The Big 6 - 0
Iory 1949
Saturday March 29th was my 60th birthday. Now I feel like a cross between Rip Van Winkle and the Ground Hog. I am of half a mind to scurry back into my burrow and go back to sleep. I mean really, seeing one’s shadow is a big deal!
When I shake and shudder friends smugly say;
“Consider the alternative.”
Not exactly the repartee that commands a response. I am, however, considering the alternatives and I don’t mean the Grim Reaper.
First off I dashed back to Dr. Feel-good who gave me my total body transplant to begin with. You will remember the spectacular results from my author’s picture on my book covers. And yes, judging from the numerous slobbering compliments I got from that display of hunkiness, I know we were all happy with the results (most especially myself).
Buuuuut, not being able to leave well enough alone, I went back to the good Doc for a touch up and he gave me a prescription of horse pills.
“Take one at bedtime for the next 10 days and hope you survive the process.”
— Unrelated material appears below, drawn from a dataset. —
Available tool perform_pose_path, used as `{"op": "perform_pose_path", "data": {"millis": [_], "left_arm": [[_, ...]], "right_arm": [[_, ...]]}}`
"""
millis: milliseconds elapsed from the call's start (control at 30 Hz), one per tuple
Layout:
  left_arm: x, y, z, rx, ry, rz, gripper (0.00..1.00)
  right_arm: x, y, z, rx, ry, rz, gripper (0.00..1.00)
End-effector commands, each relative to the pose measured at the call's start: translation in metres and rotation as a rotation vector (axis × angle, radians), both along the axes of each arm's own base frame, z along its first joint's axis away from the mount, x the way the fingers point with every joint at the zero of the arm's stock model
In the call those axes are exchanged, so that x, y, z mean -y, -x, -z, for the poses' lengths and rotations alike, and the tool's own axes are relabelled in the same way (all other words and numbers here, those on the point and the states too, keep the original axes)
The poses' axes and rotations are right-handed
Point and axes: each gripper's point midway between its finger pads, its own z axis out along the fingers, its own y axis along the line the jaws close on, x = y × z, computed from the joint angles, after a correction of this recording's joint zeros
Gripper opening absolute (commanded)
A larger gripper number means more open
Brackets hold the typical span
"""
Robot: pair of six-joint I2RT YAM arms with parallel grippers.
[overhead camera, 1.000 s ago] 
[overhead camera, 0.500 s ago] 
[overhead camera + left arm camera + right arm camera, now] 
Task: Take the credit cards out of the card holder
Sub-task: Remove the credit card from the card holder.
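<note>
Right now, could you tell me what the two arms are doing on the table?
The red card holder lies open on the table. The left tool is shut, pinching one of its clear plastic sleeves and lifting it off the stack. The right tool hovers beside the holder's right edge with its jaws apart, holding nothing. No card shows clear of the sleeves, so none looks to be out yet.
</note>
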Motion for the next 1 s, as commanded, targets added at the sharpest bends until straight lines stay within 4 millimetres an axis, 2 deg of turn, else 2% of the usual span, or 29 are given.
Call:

Well, of course I did not hear his cautionary clause. Gleefully I dashed home and swallowed my first dose. My first mistake was not waiting till bedtime, in fact I crushed the little fucker in my trusty stone pestle, mixed the resulting powder with a slug of Bourbon, and swizzled the sauce right there and then - at 10:AM in the morning. Well, I woke up the next day at about 6
M sprawled on the kitchen floor with the most amazing feeling of youthful frivolity!
Needless to say I was thrilled to see the man in the mirror change from that stranger who had been hogging that reflective space for several long years now, transformed into the winsome youth whom all adored. Well maybe not everybody.
As the days progressed through the course of the prescription I changed from ballsy baritone to giggly squealing, until even I could see that enough was enough.
So now am sitting here with my Knob Creek bottle almost dry and wondering if it’s the booz or these chubby leggies that have me down for the count.
Does anyone have a rattle I can shake or an extra play-pen?
Two weeks ago before all the above took place, I thought of hiring a sex therapist to console my loss of youth. I got a number off the web for Mr. Wonderful and I gave him a buzz. Well the fucker wanted a thousand bucks! In a tone of withering scorn, I asked,
“What are you gonna do for a thousand bucks?”
and he replied,
“Shoot you to the moon.”
So I says,
“Darling if I wanted to go to the moon I would call up the Naughty Astronautess.”
and hung up.
Now I know what Isadora Duncan and Lillie Langtry suffered after their blush of youth had dashed out the door.
Ten years ago when the half century gong sounded - I was looking for the exit doors. You’re supposed to be rich and famous at 50 - so I had to leave town. Mr. Leo, my Sainted husband, took pity on me, whisked me off to London, took me to the Ritz for lunch and even gave me a coffer full of jewels. I said,
“Hotdigity!”
This year Mr. Leo gave me a swell birthday party at Casa Romero, a gorgeous orchid and a nice card depicting a pretty nymph in a Fairy Circle. All strangely appropriate and absolutely charming. But I keep asking myself,
“Is charm enough?”
Ah well, Mama said there’d be days like this. So if all else fails - get a hair cut and shave off that ridiculous mustache! I sauntered over to the college barber cuz who the hell can afford a “stylist” these days? I told em,
“Luigi gimme a new do,”
He snipped away and created a whole new me.Then I went home and shaved the stash and while I was at it I shaved my balls too, always a tricky maneuver but the results make you look larger than life so, what the hey.
Now everyone I meet says,
“What did you do to yourself? You look great, sorta younger.”
You’ll be happy to know it’s not me nuts they’re gazing at - I do have some restraint and modesty. But I take their meaning to be,
“Darling you were looking like the wrath of God.”
At least I didn’t charge off to Venice and drool over Tadzio. I do have my dignity and my snuggle bunny hubby who apparently digs me like I am.





Iory...
All film people know that if you shave your moustache, no one will know you.
If you shave your moustache and head... the police won't recognize you.
If you shave your moustache, head, and eyebrows... your mother won't know you.
If you shave your balls... who will notice?
Happy Birthday.
See you soon!
Bob
Iory replied;
Sr Roberto...
Your Fuck Buddy, your sex therapist and if your a Morman almost anybody might have a peek.